# TASK ITEM
Count the lines below that contain the word "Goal", and reply with that number alone.

#### SUPPLIED RECORDS

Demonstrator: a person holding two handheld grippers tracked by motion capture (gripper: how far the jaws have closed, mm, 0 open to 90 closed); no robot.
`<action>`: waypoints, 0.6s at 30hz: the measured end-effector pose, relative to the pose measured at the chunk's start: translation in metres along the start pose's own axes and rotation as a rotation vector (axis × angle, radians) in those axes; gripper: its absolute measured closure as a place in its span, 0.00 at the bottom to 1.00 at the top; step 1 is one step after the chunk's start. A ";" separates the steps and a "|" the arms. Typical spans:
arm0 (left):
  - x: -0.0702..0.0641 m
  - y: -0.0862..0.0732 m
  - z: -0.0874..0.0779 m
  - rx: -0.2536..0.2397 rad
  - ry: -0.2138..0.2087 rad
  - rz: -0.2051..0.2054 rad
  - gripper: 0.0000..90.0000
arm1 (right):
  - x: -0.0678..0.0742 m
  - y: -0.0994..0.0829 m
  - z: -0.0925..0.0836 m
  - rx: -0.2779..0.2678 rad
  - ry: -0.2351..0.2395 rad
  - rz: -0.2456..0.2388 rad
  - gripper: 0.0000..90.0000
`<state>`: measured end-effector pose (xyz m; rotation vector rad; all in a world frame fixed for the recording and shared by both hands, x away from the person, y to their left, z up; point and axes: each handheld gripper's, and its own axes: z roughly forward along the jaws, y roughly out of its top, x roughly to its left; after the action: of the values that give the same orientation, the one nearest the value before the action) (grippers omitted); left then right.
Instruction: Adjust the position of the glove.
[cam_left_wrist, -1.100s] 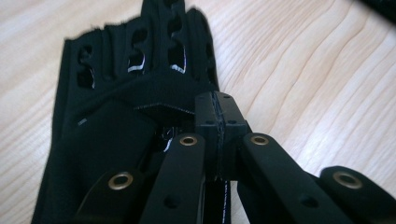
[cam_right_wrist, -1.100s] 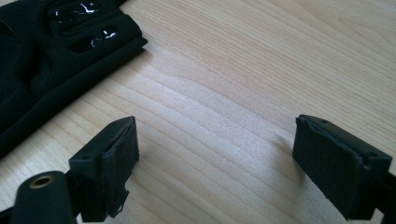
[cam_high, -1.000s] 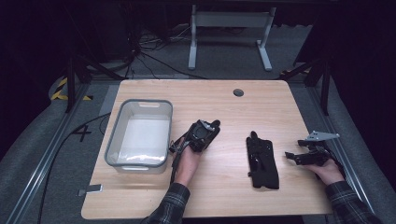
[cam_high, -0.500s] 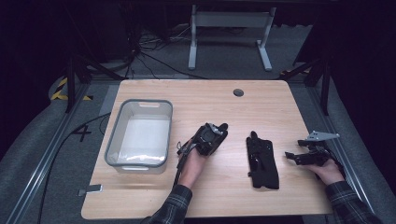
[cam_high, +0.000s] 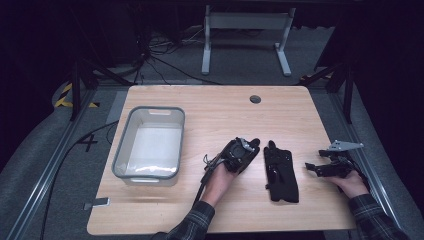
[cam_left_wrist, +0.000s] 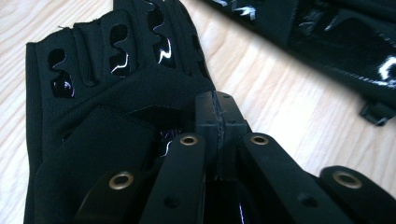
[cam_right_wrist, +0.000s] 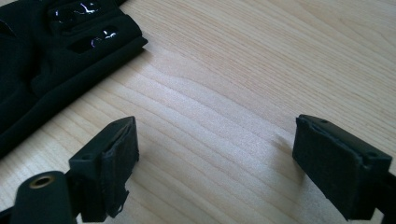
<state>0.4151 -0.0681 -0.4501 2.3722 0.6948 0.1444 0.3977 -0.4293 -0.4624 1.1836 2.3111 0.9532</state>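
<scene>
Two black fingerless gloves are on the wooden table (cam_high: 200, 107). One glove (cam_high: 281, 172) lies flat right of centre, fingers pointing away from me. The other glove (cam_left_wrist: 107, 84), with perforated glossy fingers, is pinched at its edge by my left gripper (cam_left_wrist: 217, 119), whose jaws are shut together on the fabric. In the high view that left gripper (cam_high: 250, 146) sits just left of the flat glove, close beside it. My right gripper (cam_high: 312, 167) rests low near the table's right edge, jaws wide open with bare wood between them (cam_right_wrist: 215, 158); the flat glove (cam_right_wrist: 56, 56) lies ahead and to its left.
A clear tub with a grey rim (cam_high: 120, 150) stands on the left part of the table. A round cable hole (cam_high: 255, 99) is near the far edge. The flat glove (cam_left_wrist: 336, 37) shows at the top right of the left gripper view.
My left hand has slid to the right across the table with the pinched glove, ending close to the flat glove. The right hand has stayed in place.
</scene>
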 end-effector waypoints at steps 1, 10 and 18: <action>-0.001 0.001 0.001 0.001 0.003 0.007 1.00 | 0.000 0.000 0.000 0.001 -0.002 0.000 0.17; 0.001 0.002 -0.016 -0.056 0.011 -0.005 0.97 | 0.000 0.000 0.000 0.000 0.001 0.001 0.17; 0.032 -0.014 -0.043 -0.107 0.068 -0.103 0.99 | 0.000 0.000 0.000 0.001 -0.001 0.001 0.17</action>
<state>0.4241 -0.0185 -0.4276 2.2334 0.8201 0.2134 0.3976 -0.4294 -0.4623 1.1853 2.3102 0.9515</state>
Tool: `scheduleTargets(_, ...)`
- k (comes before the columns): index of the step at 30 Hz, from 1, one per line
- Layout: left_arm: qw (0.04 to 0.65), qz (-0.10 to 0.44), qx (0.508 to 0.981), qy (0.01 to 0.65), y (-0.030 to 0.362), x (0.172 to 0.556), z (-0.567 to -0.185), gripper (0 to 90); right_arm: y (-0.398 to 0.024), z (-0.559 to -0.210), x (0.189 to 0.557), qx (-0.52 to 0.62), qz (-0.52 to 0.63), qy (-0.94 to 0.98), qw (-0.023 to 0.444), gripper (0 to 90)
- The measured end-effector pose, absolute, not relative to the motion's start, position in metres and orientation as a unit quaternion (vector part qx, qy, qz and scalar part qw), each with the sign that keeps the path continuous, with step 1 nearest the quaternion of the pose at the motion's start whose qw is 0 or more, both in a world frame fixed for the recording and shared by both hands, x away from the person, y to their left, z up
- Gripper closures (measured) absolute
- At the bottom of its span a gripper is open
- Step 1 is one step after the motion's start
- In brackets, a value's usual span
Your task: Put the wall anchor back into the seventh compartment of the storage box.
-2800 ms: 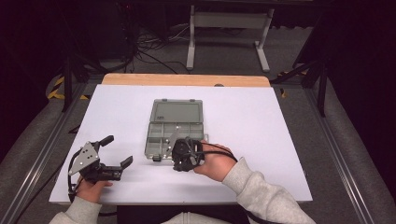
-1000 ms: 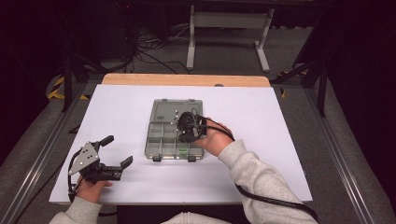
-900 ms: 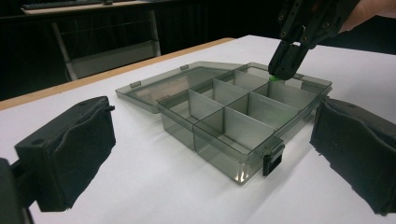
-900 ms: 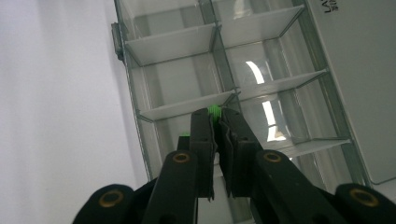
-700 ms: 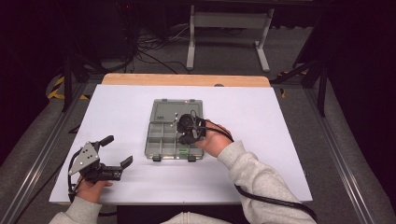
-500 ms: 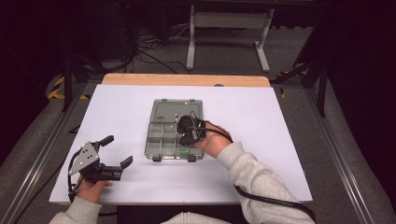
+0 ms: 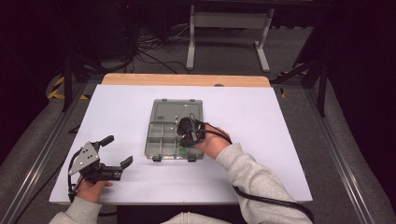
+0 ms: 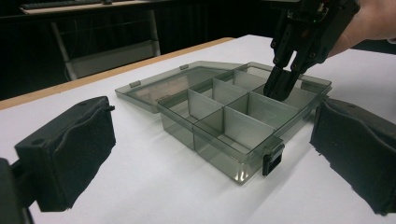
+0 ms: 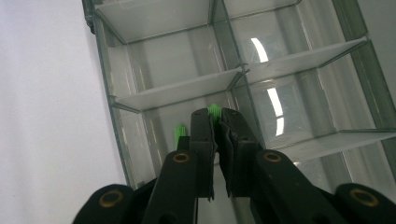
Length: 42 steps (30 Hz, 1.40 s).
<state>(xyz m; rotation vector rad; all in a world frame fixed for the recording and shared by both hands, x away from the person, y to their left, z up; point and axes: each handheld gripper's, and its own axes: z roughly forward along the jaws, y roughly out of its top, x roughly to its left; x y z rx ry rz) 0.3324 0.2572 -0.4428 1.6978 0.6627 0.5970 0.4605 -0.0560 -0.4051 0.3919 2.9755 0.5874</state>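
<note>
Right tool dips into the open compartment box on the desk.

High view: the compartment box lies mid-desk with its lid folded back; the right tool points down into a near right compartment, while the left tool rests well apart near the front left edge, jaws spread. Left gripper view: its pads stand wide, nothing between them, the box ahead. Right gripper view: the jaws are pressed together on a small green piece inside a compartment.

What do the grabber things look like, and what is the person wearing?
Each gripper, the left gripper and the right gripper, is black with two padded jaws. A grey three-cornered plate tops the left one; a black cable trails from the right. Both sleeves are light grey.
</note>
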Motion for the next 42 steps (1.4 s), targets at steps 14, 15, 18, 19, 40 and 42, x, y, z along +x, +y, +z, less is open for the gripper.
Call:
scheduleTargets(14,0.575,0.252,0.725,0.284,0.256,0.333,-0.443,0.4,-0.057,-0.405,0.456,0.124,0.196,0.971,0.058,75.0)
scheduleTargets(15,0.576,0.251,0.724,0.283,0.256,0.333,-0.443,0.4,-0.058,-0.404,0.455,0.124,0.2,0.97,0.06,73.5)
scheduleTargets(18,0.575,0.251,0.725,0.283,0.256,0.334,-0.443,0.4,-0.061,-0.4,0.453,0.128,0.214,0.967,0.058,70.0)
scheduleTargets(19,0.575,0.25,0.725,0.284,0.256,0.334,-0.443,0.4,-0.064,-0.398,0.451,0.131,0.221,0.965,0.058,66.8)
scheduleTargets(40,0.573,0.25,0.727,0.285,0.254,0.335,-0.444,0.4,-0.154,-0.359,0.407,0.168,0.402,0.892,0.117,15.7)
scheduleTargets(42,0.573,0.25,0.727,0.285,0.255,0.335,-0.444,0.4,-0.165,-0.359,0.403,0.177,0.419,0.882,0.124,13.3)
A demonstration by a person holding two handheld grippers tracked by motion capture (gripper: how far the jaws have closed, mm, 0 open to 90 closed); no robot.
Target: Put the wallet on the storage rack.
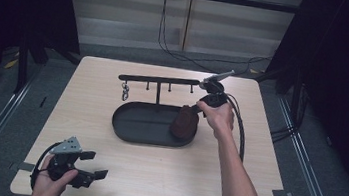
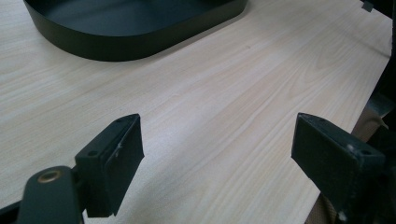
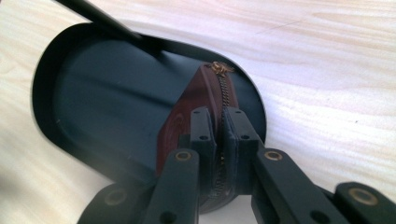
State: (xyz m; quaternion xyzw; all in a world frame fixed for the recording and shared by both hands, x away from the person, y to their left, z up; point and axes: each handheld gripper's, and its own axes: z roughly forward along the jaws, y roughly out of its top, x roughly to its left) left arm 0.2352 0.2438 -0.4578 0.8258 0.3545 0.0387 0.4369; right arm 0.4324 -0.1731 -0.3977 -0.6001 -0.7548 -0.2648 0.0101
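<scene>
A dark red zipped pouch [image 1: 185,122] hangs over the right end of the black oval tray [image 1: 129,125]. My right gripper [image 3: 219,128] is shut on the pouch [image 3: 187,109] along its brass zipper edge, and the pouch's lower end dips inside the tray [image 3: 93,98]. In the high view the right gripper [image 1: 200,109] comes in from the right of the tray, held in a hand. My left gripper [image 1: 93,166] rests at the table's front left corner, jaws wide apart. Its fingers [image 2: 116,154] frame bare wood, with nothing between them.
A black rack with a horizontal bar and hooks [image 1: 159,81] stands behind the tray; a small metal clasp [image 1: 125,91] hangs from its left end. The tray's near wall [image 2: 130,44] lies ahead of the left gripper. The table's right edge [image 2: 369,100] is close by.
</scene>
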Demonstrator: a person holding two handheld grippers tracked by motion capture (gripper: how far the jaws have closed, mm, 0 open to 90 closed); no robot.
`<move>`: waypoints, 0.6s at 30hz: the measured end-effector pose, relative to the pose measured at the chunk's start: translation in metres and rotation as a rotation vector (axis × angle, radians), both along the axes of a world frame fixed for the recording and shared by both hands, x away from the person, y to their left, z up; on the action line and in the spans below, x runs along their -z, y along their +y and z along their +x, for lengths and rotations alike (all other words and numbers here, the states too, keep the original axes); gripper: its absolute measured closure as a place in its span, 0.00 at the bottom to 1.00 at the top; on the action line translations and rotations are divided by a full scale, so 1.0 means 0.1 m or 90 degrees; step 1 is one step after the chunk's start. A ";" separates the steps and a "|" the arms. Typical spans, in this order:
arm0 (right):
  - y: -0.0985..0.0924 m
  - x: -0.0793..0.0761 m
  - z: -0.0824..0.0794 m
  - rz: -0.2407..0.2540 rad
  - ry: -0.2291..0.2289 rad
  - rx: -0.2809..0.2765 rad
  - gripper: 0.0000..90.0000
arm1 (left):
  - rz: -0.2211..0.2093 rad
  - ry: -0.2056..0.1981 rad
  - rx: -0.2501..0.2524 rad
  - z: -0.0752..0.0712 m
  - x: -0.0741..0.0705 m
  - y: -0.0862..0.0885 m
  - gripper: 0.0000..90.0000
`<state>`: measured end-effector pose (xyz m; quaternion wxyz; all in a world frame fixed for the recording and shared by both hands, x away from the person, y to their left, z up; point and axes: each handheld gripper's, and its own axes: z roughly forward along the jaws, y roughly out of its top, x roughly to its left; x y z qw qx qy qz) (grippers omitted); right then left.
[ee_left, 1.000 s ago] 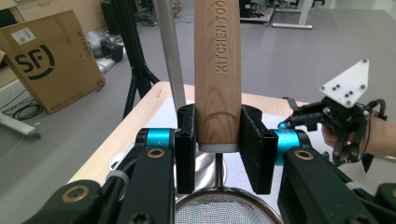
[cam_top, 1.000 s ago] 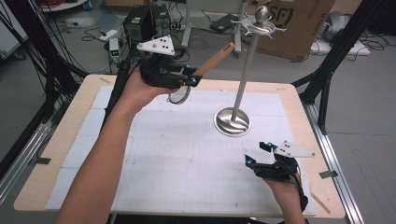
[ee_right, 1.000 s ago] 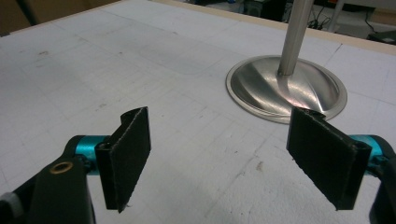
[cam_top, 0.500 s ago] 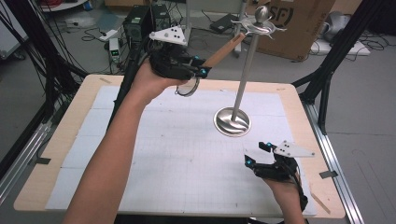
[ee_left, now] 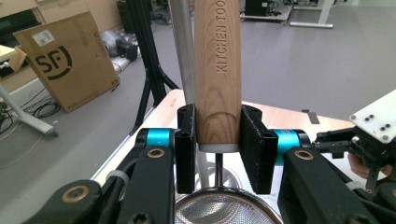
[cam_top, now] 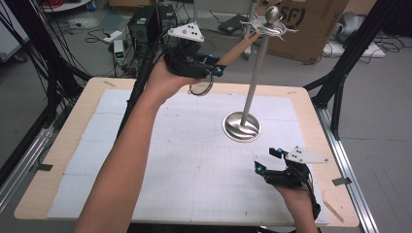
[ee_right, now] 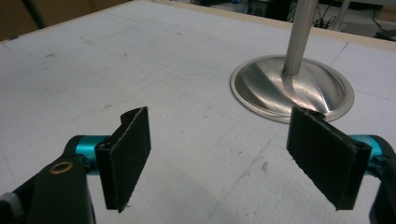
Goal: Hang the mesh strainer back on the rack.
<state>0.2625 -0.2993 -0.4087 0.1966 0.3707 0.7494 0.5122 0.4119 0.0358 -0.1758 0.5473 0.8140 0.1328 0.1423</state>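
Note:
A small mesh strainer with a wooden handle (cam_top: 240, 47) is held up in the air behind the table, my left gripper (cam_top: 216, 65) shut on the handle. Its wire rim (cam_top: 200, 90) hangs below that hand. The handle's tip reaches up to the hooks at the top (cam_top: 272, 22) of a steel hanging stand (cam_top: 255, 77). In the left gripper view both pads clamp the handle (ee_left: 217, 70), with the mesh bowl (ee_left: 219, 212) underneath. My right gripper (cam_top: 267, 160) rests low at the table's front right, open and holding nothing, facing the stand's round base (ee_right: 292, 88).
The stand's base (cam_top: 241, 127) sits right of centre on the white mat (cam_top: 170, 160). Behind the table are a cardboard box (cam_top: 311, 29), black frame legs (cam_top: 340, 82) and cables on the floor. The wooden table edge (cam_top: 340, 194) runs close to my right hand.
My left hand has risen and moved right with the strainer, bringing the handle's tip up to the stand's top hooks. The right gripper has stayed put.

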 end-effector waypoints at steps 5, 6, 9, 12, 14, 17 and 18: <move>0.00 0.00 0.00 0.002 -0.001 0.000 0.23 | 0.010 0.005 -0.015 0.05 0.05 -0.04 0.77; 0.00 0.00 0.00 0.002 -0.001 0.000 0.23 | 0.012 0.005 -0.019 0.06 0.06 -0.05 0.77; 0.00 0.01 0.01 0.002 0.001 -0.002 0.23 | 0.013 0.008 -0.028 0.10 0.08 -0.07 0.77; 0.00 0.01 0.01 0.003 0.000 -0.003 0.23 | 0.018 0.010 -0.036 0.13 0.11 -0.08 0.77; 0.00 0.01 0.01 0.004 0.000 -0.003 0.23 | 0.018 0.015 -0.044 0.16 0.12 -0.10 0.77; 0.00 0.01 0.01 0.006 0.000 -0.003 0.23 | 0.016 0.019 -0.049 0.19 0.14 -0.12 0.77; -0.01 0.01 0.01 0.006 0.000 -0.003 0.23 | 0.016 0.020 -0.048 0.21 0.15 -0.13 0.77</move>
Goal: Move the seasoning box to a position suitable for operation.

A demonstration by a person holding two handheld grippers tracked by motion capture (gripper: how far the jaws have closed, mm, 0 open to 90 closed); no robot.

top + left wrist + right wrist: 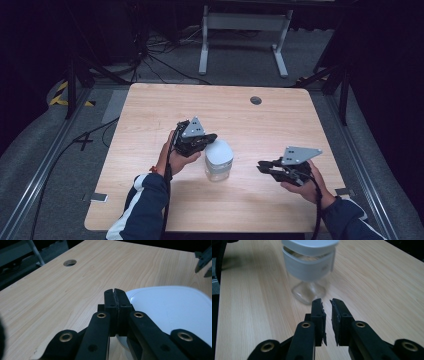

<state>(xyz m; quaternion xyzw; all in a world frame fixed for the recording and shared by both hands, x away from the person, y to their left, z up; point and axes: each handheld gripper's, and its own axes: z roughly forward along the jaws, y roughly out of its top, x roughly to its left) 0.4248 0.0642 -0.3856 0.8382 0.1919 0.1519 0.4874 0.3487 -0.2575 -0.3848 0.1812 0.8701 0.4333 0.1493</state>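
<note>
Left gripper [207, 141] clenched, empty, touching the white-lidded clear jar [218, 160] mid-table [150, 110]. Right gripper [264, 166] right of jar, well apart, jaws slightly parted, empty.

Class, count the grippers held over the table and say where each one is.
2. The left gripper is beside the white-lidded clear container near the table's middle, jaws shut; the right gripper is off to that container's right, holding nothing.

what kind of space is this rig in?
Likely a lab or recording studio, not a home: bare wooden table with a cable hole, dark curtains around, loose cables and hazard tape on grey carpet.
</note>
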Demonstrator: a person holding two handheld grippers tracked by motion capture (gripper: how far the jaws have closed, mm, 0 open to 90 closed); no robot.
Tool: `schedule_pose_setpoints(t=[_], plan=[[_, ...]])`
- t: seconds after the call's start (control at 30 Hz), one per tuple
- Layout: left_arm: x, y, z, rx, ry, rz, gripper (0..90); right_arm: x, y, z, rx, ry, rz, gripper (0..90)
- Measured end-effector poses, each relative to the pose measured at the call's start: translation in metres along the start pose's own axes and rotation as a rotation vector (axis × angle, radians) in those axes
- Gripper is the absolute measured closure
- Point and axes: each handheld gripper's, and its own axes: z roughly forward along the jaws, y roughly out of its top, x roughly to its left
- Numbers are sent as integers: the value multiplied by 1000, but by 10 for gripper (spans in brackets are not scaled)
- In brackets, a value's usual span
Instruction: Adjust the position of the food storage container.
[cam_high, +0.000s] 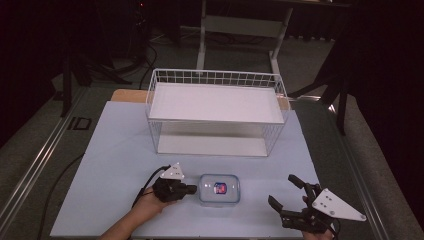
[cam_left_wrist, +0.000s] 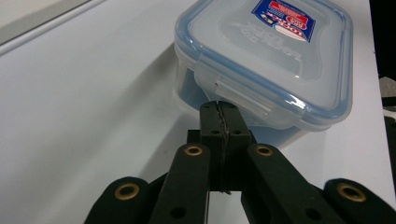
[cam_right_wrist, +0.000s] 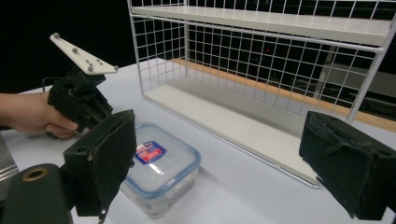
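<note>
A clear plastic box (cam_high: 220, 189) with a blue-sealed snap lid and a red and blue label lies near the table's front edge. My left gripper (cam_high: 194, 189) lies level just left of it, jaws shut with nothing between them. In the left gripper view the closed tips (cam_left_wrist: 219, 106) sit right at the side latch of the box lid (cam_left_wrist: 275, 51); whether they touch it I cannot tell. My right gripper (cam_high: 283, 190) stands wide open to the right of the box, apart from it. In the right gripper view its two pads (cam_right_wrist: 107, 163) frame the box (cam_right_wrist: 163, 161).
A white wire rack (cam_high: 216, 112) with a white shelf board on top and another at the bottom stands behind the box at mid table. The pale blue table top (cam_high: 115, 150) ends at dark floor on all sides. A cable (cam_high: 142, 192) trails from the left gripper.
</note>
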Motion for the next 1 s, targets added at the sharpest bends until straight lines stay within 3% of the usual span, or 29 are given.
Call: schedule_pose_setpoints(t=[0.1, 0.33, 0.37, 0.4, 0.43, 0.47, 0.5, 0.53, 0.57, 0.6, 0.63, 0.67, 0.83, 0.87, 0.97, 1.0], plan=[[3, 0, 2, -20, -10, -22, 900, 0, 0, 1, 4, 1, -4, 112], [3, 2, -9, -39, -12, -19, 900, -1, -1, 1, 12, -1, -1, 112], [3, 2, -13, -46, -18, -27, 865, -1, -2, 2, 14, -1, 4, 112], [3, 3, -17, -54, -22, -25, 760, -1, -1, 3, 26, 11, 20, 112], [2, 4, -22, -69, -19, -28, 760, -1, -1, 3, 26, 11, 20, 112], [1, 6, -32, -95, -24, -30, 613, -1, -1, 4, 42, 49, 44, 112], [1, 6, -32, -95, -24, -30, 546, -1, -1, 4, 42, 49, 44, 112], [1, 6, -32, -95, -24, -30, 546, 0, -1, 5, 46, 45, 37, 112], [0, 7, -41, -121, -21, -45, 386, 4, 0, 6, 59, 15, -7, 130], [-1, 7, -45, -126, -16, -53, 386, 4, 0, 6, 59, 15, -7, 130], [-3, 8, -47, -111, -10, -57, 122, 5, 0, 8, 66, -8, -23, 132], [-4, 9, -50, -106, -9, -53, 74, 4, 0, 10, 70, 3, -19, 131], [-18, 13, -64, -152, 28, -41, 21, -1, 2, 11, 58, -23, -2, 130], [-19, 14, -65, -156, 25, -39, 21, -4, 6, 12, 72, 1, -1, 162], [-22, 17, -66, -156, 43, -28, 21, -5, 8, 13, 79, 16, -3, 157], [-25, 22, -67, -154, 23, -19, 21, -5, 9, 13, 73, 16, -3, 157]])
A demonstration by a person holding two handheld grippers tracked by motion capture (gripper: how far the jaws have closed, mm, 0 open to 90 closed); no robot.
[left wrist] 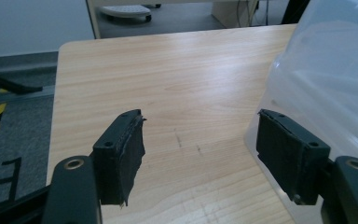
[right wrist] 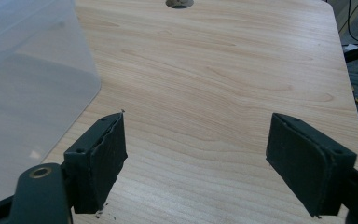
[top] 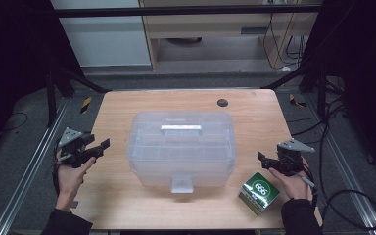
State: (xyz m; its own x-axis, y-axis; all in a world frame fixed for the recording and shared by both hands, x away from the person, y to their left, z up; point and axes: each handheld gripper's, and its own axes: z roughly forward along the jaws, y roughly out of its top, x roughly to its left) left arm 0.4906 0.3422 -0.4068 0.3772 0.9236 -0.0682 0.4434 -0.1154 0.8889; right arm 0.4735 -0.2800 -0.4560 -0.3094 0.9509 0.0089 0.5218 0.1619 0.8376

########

# WRITTEN RESPONSE
2